Hitchcock ci porta nei meandri della mente oscura di Norman, in un viaggio nelle deviazioni della mente umana, scoprendo piano piano le carte, e si scopre che Norman Bates e sua madre sono come un'unica entità, e l'arrivo inatteso di Marion Crane turba questa relazione esclusiva, diventandone vittima designata, inconsapevole di "essersi intromessa" nella vita di Norman.
Una vita in simbiosi che va difesa a costo della vita di Marion e del detective Arbogast (Martin Balsam), ingaggiato dalla sorella di lei, Lyla (Vera Miles), l'unica a scoprire la verità. Ma poco importa.
Nessuno è come sembra e solo gli specchi vedono il doppio di ogni individuo: lo specchietto retrovisore della macchina di Marion tradisce la colpevolezza del suo furto, così perfettamente celato dalla fuggiasca al poliziotto insospettito, lo specchio nella stanza da letto di Norman, che riflette o quasi il rapporto malato con la madre.
Ma non importa, perché il pubblico è attratto, spaventato, affascinato da Norman Bates, così buono da non nuocere nemmeno a una mosca.

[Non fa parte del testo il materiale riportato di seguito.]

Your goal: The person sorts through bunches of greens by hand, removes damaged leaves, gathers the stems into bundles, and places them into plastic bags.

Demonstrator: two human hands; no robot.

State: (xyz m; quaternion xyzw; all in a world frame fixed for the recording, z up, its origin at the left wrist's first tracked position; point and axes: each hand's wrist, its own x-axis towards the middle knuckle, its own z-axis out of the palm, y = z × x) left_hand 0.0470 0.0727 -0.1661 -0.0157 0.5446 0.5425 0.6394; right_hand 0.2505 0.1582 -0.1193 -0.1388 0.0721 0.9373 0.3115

Come ci dimostra nell'ultima inquietante sequenza che ci regala il maestro del brivido.
Capolavoro noir venato di horror, vouyerismo, gotico e psicologia, Alfred Hitchcock ci regala un gioiello di suspence, e di perfezione tecnica, con quelle inquadrature ricche di immagini verticali e orizzontali, suggeriti dagli splendidi titoli di testa di Saul bass: dalla verticalità di una gru che taglia l'orizzonte della città in cui Marion si sente soffocare, o dall'orizzontalità delle persiane abbassate che nascondono i momenti passionali di Marion con Sam, il tutto arricchito dalle musiche di Bernard Hermann (celebre ormai il motivo della scena della doccia) e dalla bravura degli attori, con un Anthony Perkins così bravo nel recitare Norman da rimanere intrappolato nel personaggio nel corso della sua carriera.
Psycho è il capolavoro dell'io e del suo doppio, portandoci in un vortice di orrore e fascino senza fine, capace ancora dopo 53 anni di emozionare lo spettatore.